Day 3 – Yiwu (2)
Rising early, as may be expected in village life, we took cold showers in the shed at the bottom of the garden and climbed up the Old Tea Horse Road to fill up on a breakfast of spicy rice noodles.
The village seems enmeshed in history and I had to remind myself from time to time that I was really in this famous place of which I had previously read so much.
After breakfast, it was back to the house to grab a bamboo basket, some locally made cloth bags to collect tea in and a few fresh cucumbers from the garden and some fruit to snack on in the mountains. Then we set off for the half-hour trek to reach their tea plantation. Rows of neatly pruned taidicha filled the small hillside that belonged to this family, interspersed with darting tea chickens almost self-sufficient save for a few handfuls of corn thrown for them each day.
Unconcerned with picking the taidicha, we paused here briefly only to take in the scenery before beginning our ascent into the forest in search of some wild tea trees. Those that we found were very different from the images of Wild Arbour trees that I’d previously encountered. Fighting for light amongst much taller trees, it seems these tea trees needed to adopt a much taller, wiry approach to their growth pattern. Luckily, for eager tea gatherers such as us, this thinness also meant that, although too thin to lean a ladder against, it was possible to stand further up the steep hill and bend the tree towards us, bringing the fresh shoots within our grasp.

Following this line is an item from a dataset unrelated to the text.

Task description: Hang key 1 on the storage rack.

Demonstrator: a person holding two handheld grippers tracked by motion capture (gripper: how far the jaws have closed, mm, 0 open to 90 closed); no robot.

Continuing further on into the forest we arrived at the family’s Da Shu (Big tree) garden. These trees were planted by the Great Great Grandfather of our kind hostess, and had been continually tended by the family throughout the years. Unfortunately they’d also been pruned for many of these years, so hadn’t been allowed to grow to their full size, though this fact also made it easier for us novice tea pickers, needing sometimes only to climb a log resting upon a fork in the trunk to reach the fresh leaves.
The strategy when picking was to leave at least one fresh leaf on each shoot. This provided the conditions for another shoot to sprout from the base of this leaf, encouraging the growth of the tea plant.
I was impressed with the lightning quick speed with which these farmers could gather leaves. By the time I’d picked a few shoots, they already had a handful of leaves.
On the edges of the garden, where there were less overhead trees shading the tea, I noticed the plants growing purple leaves. I’d previously read of tea plants doing this at high altitudes to reflect more of the lower wavelengths of the light spectrum and protect their tender shoots from the harsh ultra-violet rays, and have also drunk some tea composed entirely of these purple leaves, but had never seen this process in action before.
We stayed and picked for another hour or so and descended down towards our awaiting lunch.
At one point on the track, our friendly host said something and darted into the bushes only to return moments later with a stick surrounded by fresh honeycomb, dripping with the sweetest, most delicious honey I’ve ever tasted. He carved off slices with his knife and we stood and feasted on this sticky treat.